On that fateful night of the first robbery, it was to this paradise that my friend and I were going to eat our McDonald’s, play dolls, color, and maybe watch a little television, before climbing under the covers to talk and giggle and fight sleep until sleep won out. We were skipping along ahead of my mother in the parking lot, making our way to the main entrance of the building, when all of a sudden, a man wearing a stocking cap over his face ran up behind us. My friend and I were too busy talking and laughing and doing what six-year-olds do when they’re excited about a sleepover to understand exactly what was going on. If anything, I was thrown off when my mother giggled, thinking it was a man who was sweet on her, playing a trick. “Oh, George, why don’t you stop playing!” she said, laughing, when the man grabbed her.

“Give me your purse, bitch,” he snarled, his breath hot on her cheek. The metal of the gun pressed against her temple.

To force her to comply and show her he meant business, he grabbed my mother’s hair, jerking her head so hard that she gave a little scream and dropped the fast food and sodas. All three of us froze when the cups crashed to the pavement, splashing liquid at our feet. Terrified, my mother pushed her purse into the thug’s hands. “You got any more money on you?” he yelled.
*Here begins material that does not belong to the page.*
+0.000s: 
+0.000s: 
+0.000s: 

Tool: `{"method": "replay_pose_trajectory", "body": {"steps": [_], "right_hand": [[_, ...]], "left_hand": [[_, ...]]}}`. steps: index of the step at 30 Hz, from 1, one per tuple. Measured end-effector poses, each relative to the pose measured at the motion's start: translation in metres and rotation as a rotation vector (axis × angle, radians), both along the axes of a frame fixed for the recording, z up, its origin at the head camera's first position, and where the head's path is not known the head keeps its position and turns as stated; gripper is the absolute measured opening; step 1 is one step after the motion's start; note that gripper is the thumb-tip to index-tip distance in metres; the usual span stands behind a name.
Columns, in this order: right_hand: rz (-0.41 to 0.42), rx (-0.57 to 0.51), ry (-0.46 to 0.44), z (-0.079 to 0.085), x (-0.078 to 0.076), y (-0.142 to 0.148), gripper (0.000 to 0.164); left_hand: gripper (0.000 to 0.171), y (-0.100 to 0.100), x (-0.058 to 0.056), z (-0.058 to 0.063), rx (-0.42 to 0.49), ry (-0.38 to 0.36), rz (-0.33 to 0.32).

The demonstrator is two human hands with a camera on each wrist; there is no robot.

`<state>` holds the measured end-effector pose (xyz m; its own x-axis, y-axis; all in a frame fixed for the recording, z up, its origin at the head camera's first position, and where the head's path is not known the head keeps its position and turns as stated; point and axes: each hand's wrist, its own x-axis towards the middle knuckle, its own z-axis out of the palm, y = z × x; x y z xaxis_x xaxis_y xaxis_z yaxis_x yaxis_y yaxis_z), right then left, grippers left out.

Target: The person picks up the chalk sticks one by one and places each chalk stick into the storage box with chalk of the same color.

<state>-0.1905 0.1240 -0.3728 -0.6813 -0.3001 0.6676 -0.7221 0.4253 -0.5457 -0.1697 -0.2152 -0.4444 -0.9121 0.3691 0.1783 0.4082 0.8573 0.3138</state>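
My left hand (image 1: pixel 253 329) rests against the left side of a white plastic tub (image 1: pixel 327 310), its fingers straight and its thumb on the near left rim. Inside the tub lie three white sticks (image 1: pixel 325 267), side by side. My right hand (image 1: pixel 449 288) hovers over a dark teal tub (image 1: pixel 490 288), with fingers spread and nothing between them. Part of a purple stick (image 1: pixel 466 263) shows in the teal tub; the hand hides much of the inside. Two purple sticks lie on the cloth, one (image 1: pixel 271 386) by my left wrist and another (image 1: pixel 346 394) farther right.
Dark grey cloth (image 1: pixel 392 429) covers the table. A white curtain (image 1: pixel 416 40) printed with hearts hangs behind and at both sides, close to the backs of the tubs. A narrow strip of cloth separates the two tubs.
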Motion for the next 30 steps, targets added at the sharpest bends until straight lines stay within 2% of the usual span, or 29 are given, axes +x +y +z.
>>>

“No,” my mother said, shaking.

He ordered us to walk back to the car, and then he took off running. Once she thought it was safe, my mother hurried me and my friend up the stairs and called to a neighbor, who’d come down to empty his trash. He took us to his apartment and called the police, and let us stay with him and his son while the cops asked my mother questions and went looking for the thief. They came up with nothing, which only made my mother more scared. When she searched her pockets for her keys, she found a twenty she’d stuffed there after ordering our food and freaked out even more. “What if he searched me and found out I was lying about not having any more money on me?” she asked. The thought of what he could have done to her or us girls gave her chills. While desperately trying to keep her composure, she arranged to swap cars with her sister and change the locks on our apartment door, seeing as the thief had taken off with everything, including her wallet and the spare keys to our entire life—the apartment, our car, my mom’s office. It would be close to an hour before we got back into our place, but the tension was still thick. Though I was only six and barely aware of the mental, emotional, and physical price my mother was paying for the attack, I knew something was wrong, and, even as I played with my friend on the living room floor, I had my eyes locked on my mother, watching her every move. I held my breath, terrified when I saw her reach into her hair, beautiful, long, thick, Farrah Fawcett–feathery and lush, and pull out a clump that the thief had tugged from her scalp. As she dropped her hair onto the table, the tears finally fell. Though on occasion I would see her rub her temples trying to figure out how to pay the bills and the rent so that we weren’t put out or left in the dark, this would be the first time I ever saw my mother cry.

We never talked about that moment; my mother wasn’t the type of parent who unpacked the gravity of a situation like that for a child’s understanding. It happened. Life went on. She soldiered on, and, by extension, because I was her daughter and it was her sole duty to protect, raise, and move in lockstep with me, I did, too. I was scared of the dark for the longest time, but she made me feel safe, and so in my first-grade mind, I was safe. That was the energy she extended to me—the energy she had to employ because my father was not there to offer protection.